Given that over 121 crore diverse people are living in India, unbiased organization of medical services has emerged as a critical goal in public health management. Moreover, the healthcare industry’s current trend is concentrated in cities and towns far from rural India, where 68.84% of India’s population resides [29]. A Telemedicine Pilot Project was initiated by the “Indian Space Research Organization (ISRO) in 2001 to link the Apollo Hospital in Chennai with the Apollo Rural Hospital in Aragonda, Andhra Pradesh’s Chittoor district” [30]. For the sake of increase in the availability of telemedicine services in India, “ISRO collaborated with the Department of Information Technology (DIT), the Ministry of External Affairs, the Ministry of Health and Family Welfare, and the state governments.”

“The Ministry of Health under the Government of India has included initiatives like the Integrated Disease Surveillance Project (IDSP), National Cancer Network (ONET), National Rural Telemedicine Network, National Medical College Network, and the Digital Medical Library Network” to consolidate the public health data that is currently available and provide easy entry.
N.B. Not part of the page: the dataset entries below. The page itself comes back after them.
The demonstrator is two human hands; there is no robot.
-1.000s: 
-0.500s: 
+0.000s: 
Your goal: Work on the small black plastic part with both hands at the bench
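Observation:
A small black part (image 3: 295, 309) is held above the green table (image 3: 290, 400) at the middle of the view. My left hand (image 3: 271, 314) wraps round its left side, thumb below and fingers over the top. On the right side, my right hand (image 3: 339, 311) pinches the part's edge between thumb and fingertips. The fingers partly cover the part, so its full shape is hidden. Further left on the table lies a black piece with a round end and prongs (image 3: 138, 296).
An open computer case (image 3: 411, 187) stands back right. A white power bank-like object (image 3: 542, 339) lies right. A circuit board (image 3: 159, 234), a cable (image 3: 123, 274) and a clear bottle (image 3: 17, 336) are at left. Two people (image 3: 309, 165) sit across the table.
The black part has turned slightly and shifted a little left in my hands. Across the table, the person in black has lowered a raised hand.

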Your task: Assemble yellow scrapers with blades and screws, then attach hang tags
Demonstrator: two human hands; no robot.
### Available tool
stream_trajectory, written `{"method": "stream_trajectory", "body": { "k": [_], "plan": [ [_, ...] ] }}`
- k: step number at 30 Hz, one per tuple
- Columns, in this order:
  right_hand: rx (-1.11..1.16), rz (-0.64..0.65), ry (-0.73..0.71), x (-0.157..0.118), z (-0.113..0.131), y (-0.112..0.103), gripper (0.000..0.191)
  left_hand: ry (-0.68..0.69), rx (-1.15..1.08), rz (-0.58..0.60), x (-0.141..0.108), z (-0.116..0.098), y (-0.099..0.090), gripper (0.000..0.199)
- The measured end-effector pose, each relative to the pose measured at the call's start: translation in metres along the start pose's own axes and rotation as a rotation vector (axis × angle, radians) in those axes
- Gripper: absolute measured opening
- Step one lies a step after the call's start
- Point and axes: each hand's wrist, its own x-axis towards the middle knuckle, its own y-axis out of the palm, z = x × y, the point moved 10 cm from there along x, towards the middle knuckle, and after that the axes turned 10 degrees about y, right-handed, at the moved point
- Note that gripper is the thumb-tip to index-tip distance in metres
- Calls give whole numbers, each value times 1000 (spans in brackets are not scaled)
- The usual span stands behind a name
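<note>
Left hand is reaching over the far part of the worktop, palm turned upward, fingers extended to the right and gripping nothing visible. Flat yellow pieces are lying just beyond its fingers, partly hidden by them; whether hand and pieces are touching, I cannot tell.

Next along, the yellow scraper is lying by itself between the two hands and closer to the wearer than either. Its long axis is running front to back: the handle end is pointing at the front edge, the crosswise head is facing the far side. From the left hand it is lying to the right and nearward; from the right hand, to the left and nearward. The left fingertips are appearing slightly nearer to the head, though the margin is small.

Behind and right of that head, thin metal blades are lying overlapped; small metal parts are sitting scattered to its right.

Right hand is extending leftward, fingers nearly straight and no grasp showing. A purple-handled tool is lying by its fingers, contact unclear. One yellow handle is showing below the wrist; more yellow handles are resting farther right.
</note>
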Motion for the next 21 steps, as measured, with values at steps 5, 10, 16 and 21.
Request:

Two other praiseworthy initiatives included the organization of a “National Telemedicine Task Force by the Health Ministry in 2005 and the creation of standardized telemedicine practice guidelines by the Department of Information Technology in the Government of India”. “International assignments like the Pan-African network Project and the SAARC (South Asian Association for Regional Co-operation) Telemedicine Network Projects” have also been accepted as an endeavor of the External Affairs Ministry, strategically positioning Indian telemedicine in the international system [31,32]. Some effectively appointed telehealth services in India include mammography services at “Sri Ganga Ram Hospital, Delhi; oncology at the Regional Cancer Center, Trivandrum [33]; surgical services at Sanjay Gandhi Postgraduate Institute of Medical Sciences, School of Telemedicine and Biomedical Informatics”. When medical care becomes urgently necessary, telemedicine is also used in areas where huge people occasionally or regularly congregate. For instance, the Government of Uttar Pradesh utilizes telemedicine at the time of Maha Kumbhamelas.

One field that has been successful at piquing the commercial sector’s attention and encouraging them to participate actively in public health management is telemedicine. “Narayana Hrudayalaya, Apollo Telemedicine Enterprises, Asia Heart Foundation, Escorts Heart Institute, Amrita Institute of Medical Sciences, and Aravind Eye Care” are a few of the country’s most significant private sector telemedicine operators at the moment. Governments at the federal and state levels and organizations like ISRO support them in their operations by providing them with the latest and most relevant technology [34]. The ISRO telemedicine network has advanced significantly over the past few years. It has grown to connect 15 super-specialized and 45 remote and rural hospitals. The Andaman and Nicobar and Lakshadweep islands, the mountainous areas of Jammu and Kashmir, the Medical College hospitals in Orissa, and a few of the rural/district hospitals in other states are among the remote nodes [35].

India currently only has a doctor-to-patient ratio of 0.62:1000, much below the WHO’s recommended ratio of 1:1000 [36]. Since it costs money to train new doctors, the doctor-to-patient balance is anticipated to remain reduced for a very long period (time and money). Partially addressing this gap are the numerous regions in the country that have active telemedicine services. “The Ministry of Health and Family Welfare and the Department of Information Technology” jointly oversee telemedicine services nationwide. The “National Rural Telemedicine Network for e-Healthcare delivery and the National Medical College Network (NMCN)” for interconnecting medical colleges across the nation have been established by the telemedicine division of the Ministry of Health and Family Welfare (MoHFW), Government of India [37].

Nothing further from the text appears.